Chinese actress and singer

Chen Yumei (陳玉梅; born Fei Mengmin (費夢敏); 1910–1985) was a Chinese film actress and singer active during the 1920s and 1930s. In her heyday she was one of the biggest stars in China, crowned "Movie Queen" in 1934. At the peak of her career she married Runje Shaw (Shao Zuiweng), the boss of Tianyi Film Company, and retired from acting. She was nicknamed the "frugal star" for her efforts at promoting the virtue of frugality.

==Career==
Chen Yumei was born in the town of Menghe (孟河) in Changzhou, Jiangsu province in 1910. Her name at birth was Fei Mengmin (费梦敏).

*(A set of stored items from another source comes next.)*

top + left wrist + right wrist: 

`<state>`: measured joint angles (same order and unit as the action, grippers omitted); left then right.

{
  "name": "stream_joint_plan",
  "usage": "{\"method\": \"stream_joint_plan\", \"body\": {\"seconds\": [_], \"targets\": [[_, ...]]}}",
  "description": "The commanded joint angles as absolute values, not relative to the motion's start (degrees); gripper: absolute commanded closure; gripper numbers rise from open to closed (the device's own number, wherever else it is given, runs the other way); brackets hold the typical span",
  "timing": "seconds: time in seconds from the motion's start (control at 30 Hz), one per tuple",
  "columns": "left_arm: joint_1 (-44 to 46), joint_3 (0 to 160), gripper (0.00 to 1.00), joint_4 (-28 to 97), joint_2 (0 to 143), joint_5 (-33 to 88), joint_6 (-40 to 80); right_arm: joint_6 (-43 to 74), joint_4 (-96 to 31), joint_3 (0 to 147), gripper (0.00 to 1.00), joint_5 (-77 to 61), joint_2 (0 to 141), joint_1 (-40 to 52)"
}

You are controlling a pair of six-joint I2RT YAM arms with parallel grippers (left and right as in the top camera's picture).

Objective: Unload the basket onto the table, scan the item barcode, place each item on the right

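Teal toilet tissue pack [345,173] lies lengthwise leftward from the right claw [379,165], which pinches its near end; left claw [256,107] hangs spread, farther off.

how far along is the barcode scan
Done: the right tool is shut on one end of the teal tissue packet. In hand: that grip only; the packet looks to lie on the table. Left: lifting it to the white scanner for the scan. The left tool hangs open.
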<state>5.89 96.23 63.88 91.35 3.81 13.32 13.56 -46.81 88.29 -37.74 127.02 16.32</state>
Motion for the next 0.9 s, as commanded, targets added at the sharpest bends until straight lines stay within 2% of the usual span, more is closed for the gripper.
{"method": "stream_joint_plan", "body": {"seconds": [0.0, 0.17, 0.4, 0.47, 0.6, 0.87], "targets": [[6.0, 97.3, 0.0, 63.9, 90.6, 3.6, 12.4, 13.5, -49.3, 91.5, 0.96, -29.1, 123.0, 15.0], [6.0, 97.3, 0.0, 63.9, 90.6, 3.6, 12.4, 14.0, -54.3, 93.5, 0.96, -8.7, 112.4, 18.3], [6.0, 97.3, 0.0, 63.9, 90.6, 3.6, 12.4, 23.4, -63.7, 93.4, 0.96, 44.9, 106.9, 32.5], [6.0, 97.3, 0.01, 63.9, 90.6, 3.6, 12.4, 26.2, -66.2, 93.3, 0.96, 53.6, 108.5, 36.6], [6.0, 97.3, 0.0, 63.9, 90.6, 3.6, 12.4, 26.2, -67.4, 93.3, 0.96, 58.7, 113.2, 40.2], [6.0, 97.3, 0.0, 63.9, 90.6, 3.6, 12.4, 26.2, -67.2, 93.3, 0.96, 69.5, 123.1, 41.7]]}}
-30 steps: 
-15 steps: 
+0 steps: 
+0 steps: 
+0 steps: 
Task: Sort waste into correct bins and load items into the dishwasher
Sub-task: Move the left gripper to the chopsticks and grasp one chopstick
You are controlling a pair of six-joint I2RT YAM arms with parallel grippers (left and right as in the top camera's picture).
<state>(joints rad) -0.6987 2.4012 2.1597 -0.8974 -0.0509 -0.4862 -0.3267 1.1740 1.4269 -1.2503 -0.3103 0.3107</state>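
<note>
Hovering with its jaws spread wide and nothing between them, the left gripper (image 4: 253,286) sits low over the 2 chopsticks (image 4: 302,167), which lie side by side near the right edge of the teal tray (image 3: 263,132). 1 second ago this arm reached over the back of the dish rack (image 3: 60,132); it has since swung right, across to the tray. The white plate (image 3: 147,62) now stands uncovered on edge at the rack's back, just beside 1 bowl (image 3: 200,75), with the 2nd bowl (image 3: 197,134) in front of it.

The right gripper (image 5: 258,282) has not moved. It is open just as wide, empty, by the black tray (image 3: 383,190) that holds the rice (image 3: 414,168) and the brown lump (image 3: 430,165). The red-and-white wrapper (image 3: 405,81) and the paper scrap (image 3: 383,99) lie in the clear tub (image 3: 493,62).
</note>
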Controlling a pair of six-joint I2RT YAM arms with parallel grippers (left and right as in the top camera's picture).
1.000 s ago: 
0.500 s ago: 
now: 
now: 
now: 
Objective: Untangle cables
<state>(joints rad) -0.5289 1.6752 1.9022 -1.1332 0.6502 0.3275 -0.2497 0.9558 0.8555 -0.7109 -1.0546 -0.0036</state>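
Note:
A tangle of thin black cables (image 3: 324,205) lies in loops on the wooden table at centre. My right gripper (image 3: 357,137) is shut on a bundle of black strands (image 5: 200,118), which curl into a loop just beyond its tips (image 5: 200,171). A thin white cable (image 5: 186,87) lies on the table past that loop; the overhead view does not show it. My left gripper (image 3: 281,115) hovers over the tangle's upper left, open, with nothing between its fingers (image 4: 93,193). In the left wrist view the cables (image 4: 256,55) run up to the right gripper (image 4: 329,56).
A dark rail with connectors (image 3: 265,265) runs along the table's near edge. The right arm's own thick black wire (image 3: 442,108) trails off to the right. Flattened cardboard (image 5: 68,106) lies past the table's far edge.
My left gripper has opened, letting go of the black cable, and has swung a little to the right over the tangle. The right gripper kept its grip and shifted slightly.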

Chen made her film debut at age 13, playing a minor role in the film Song Bai Yuan (松柏缘) made by the film division of the Commercial Press in Shanghai. At age 15 she enrolled at the actress training school of the Laughter Stage, a theatre run by Runje Shaw (Shao Zuiweng), her future husband. In 1926 she joined Tianyi, the film studio recently founded by Shaw, and was selected by Shaw to play the starring role of Qiu Xiang in the film The Flirting Scholar (唐伯虎点秋香). The film was not a great success, and Chen remained a secondary star of Tianyi after Hu Die (Butterfly Wu) and Wu Suxin (吴素馨).

In 1928 Tianyi's star actress Hu Die defected to the Mingxing Film Company, Tianyi's main rival, and Chen Yumei replaced her as Tianyi's number one actress. She starred in more than 30 movies made by Tianyi, most notably A Girl Named Yunlan (芸兰姑娘, 1932), Livelihood (生机, 1933), and The Struggle (挣扎, 1933). Many of her roles were of a tragic nature. During an interview, she named Livelihood, a progressive movie banned by the Shanghai Municipal Council, as one of her favourite films. She sang many of the theme songs in her movies, several of which topped the charts, and she released a record by Pathé Records.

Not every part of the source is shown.